The Powerball lottery went unclaimed last Saturday and the jackpot climbed to US$1.5 billion, or about CA$2.1 billion and plenty of Canadians are buying tickets whether they’re taking a quick trip across the border or buying tickets online from sites like theLotter or from this Toronto bakery in the hopes that luck will be on their side during the Wednesday number draw.
The odds of winning are staggering—at about one in 292 million, according to Powerball.com. (You’re way more likely to get hit by lightning). But it raises a good question: What would you do if you won (other than celebrate)? Winners have two options when it comes to collecting their new, absolutely enormous windfall. They can either take a reduced lump sum all at once of US$930 million (CA$1.3 billion) or take annual payments over 29 years that are projected to yield you a total of US$1.5 billion. The reason the total amount received over the years is larger than the lump sum is because it’s been adjusted for inflation, making it an eye-catching figure. And of course, remember that the U.S. Federal government will tax you 30% on your loot either way.

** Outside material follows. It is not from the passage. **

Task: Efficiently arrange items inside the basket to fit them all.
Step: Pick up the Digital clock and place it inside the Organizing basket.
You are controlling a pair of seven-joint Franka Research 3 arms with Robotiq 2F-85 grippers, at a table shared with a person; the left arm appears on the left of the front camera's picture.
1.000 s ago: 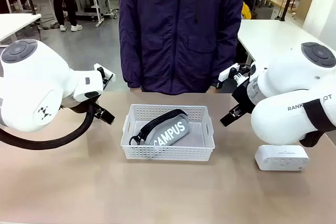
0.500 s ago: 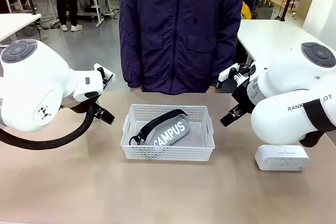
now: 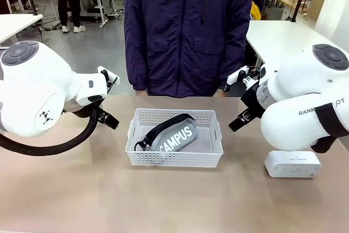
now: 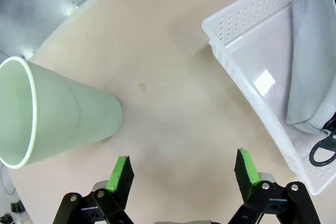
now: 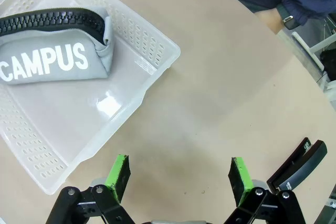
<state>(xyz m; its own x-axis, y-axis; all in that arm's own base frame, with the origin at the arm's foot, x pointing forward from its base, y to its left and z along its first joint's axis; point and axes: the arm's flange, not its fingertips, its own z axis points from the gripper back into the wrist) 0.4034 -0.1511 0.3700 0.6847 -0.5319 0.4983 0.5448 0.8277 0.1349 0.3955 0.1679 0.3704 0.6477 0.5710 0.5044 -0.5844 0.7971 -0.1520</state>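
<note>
Left gripper [image 4: 182, 162] and right gripper [image 5: 179, 165] hung wide open, empty, flanking the basket [image 3: 174, 159] holding the grey CAMPUS pouch [image 3: 173, 135].

One basket [image 3: 174, 159], and one grey pouch [image 3: 175, 137]. One white box [image 3: 292, 164], one pale green cup [image 4: 58, 111], one slim black device [image 5: 299, 169]: four items all told, one of each kind. Two white robot arms, the left arm [image 3: 38, 94] and the right arm [image 3: 302, 107], and two grippers, the left gripper [image 4: 182, 169] and the right gripper [image 5: 179, 177] (two green pads [image 4: 119, 169] apiece). And one person [image 3: 188, 31] in a dark jacket.
</note>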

One smart thing to do, from a financial perspective, is to take the lump sum although it may be lower than the final cost advertised and invest it. Your newfound wealth will grow even more over the years, says CFP Jason Heath. “Whether it’s a pension or lottery winnings, today’s low interest rate causes the calculation of a lump sum to be very high and very advantageous. From a strictly financial perspective, I think one would probably be better to take a lump sum payment from a lottery.”
From a psychological perspective, though, especially for an amount of money this big, he says it may be better to take an annual payment over time (that’ll still be millions per year) rather than having to manage all that money at once and risk being another sad lotto winner.
“It’d be tough to blow a billion dollars,” says Heath. But for people who have never had this much money and are experiencing a financial shock (albeit the good kind), they’re probably better off having 28 chances to make mistakes with their money with the knowledge that there’s more coming the next year.
“In much the same way investment advisors and the investment industry preach dollar-cost-averaging and investing small increments of money over a long period of time, as opposed to one lump sum of money all at once, I think that just goes to justify the benefit of taking the payments over the long run,” says Heath, “Especially if one didn’t have a lot of financial aptitude.”
However, if you do decide to go with the lump sum, it’s important to carve out the amount of money you’d realistically need to maintain a reasonable standard of living (no, the purchase and upkeep of 19 Ferraris doesn’t count). The rest is money that you can use to pay off your mortgage and other debts and put towards conservative investments.
“The first thing you should do in a windfall situation is nothing,” says Heath. “Step back, assess the situation, assess your life. Don’t be in a rush to make financial choices and decisions just because you have cash burning a hole in your pocket.”
Any investment moves should be made slow and steady and purposefully—so maybe having 29 years to learn the ropes while still swimming in millions isn’t such a bad idea.